After all that talk, you might be forgiven for thinking that all DSELs are big and complicated, and that this whole DSEL thing is not very practical. Not so. In this article, I’ll step through the design and implementation of a fairly simple DSEL. By the end, you should be able to write your own small DSELs that are actually useful.

Mad Libs1 Formatting

Here’s a little problem. You have a Mad Libs-like string formatting API that takes a format string like "There are more things in {place}, Horatio, than are dreamt of in your {thing}.\n" that contains placeholders, and a std::map containing substitutions.

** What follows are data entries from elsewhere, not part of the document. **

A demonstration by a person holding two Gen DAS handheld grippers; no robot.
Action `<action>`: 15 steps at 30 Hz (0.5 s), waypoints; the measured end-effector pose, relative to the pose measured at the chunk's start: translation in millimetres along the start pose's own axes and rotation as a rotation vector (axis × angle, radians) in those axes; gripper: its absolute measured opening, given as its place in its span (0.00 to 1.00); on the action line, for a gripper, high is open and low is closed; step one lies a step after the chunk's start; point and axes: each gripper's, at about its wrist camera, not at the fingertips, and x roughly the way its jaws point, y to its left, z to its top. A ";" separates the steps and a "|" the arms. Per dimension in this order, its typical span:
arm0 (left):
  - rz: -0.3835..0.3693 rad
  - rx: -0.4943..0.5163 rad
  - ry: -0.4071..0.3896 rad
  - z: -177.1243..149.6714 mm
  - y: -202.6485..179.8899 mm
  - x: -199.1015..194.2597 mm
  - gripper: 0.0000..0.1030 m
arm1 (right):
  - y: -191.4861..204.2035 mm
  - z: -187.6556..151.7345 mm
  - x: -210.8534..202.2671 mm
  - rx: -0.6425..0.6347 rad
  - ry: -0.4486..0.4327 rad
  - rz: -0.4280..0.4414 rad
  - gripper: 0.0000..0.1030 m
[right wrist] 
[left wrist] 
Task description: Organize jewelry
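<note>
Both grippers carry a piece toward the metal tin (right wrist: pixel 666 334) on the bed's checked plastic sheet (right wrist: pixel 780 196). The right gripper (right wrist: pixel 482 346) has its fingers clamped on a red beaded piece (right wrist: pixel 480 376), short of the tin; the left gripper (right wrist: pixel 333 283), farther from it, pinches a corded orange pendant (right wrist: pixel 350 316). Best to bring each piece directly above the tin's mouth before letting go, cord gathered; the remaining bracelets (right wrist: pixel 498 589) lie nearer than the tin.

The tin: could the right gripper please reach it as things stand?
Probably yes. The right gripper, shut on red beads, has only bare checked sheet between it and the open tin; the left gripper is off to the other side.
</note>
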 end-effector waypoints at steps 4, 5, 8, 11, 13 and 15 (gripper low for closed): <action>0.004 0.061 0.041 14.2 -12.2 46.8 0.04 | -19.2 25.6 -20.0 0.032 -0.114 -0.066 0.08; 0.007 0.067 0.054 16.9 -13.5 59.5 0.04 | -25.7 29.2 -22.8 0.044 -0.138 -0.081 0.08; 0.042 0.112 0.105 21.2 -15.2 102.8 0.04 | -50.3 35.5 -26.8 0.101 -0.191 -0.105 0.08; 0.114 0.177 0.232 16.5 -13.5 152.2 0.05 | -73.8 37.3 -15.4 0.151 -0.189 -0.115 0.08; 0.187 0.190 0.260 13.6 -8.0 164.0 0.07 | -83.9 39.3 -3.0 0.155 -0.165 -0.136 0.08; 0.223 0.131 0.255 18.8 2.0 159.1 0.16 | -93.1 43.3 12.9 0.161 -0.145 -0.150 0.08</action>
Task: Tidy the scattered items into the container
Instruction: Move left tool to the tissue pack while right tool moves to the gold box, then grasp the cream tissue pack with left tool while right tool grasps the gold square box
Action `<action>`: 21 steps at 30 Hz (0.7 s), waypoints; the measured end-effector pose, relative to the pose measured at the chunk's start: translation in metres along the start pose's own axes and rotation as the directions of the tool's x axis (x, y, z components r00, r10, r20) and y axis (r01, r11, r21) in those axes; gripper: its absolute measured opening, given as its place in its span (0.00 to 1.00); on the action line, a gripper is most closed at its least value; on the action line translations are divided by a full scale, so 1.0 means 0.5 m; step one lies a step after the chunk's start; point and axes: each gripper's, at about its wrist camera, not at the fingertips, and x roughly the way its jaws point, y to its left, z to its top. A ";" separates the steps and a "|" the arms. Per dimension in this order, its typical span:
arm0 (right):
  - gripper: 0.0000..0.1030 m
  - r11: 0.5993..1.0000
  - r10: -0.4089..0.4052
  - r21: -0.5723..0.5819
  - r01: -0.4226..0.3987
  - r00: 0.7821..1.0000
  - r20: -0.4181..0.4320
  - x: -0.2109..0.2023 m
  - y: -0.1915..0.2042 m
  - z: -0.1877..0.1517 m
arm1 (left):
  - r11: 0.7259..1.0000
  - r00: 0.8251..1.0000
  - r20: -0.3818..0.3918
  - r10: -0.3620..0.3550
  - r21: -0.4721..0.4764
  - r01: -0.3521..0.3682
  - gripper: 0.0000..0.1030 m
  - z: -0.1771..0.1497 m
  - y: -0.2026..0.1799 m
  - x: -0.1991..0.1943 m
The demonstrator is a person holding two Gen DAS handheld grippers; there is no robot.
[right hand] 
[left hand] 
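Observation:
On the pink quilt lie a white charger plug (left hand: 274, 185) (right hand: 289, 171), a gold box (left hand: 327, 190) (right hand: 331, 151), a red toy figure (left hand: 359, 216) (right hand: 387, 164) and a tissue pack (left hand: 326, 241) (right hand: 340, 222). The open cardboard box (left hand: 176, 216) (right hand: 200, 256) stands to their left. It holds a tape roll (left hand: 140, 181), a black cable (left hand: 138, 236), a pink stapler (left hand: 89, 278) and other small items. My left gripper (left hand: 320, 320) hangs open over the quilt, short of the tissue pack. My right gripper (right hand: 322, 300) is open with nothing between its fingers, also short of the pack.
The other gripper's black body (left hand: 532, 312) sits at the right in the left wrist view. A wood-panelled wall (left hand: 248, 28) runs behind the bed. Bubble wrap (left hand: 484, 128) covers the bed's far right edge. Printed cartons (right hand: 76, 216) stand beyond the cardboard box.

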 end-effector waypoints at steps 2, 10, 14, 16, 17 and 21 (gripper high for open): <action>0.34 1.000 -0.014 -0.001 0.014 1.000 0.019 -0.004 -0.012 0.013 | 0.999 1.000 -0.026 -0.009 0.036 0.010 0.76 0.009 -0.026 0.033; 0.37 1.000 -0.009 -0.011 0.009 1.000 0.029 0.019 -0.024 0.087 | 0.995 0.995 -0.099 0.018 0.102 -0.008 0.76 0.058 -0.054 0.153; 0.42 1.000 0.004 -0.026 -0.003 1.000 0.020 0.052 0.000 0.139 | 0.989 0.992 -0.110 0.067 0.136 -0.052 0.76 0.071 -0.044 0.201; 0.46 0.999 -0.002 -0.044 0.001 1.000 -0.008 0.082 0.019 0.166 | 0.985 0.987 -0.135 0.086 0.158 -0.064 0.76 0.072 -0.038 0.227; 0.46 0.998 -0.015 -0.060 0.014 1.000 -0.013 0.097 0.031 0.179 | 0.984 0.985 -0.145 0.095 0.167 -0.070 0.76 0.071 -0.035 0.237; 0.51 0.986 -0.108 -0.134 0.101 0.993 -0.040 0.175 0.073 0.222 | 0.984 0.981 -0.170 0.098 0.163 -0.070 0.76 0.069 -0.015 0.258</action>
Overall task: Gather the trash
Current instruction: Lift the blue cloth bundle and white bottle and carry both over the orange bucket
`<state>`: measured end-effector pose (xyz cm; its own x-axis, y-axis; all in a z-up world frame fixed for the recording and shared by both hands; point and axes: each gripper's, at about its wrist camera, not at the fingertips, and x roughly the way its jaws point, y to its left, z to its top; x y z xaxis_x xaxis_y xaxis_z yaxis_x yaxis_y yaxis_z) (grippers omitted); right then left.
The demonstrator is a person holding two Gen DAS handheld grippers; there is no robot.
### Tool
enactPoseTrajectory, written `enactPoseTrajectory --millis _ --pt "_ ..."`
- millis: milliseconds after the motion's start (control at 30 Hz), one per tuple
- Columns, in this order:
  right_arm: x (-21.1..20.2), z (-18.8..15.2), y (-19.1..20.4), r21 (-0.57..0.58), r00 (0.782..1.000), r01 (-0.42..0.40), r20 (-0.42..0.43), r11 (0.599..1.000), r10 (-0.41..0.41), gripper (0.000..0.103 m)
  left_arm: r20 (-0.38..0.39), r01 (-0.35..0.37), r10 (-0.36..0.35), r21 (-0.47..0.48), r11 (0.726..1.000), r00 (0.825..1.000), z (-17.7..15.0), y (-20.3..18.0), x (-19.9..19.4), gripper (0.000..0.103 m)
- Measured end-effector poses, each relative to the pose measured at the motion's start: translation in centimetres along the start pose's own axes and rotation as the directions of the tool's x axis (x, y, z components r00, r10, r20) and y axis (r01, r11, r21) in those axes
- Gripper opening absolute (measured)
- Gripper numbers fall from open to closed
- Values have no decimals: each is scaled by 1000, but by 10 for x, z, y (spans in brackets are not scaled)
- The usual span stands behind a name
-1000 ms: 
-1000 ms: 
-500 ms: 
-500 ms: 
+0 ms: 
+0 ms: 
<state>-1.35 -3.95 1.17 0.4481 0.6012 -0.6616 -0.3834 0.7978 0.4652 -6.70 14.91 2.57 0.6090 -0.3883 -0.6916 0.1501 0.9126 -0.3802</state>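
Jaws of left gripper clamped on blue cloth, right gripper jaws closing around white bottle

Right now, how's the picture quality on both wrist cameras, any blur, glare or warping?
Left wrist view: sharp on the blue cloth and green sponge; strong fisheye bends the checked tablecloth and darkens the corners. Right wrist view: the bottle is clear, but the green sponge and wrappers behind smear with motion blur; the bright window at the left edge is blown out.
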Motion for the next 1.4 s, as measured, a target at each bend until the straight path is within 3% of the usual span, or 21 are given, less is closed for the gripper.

// Declare and initialize a map containing substitutions
std::map<std::string, std::string> subst;
subst["place"] = "heaven and earth";
subst["thing"] = "philosophy";
 
// Prints: There are more things in heaven and earth, Horatio,
//         than are dreamt of in your philosophy.
std::cout << format( "There are more things in {place}, Horatio, "
                     "than are dreamt of in your {thing}.\n", subst );

Calling this API is a pain because declaring and filling a std::map is a multi-line proposition. Recognizing that laziness is one of the traits of a great programmer2, you’d like to change this multi-liner into a one-liner. It’s easily done, and the best part is: you get to design your own language.

DSEL Language Design

Now comes the fun part: getting to decide what you mini-language looks like. The first step is to understand the peculiar rules of C++ expression-based DSELs: your language must consist of valid C++ expressions. You can only use C++ identifiers, functions and operators, and your language must obey the precendence and associativity rules of C++. So for instance, as nice as it may be, this is right out:

// WRONG: not a valid C++ expression
format( "There are...", {"place": "heaven and earth",
                         "thing": "philosophy"} );

These however, are valid and reasonable approaches (for some appropriately defined map object):

// OK, valid C++ expressions:
format( "There are...", map("place", "heaven and earth")
                           ("thing", "philosophy") );
 
format( "There are...", map["place"]("heaven and earth")
                           ["thing"]("philosophy") );
 
format( "There are...", map["place"] = "heaven and earth" +
                        map["thing"] = "philosophy" );
 
format( "There are...", (map["place"] = "heaven and earth",
                         map["thing"] = "philosophy") );

Notice how in each case, we’ve used expressions that obey the syntax of the C++ language. Take a moment to think about the operator overloads that would make each expression compile. For instance, the first expression requires the map object to have an overloaded function call operator that takes two arguments and returns something that itself has a function call operator, etc.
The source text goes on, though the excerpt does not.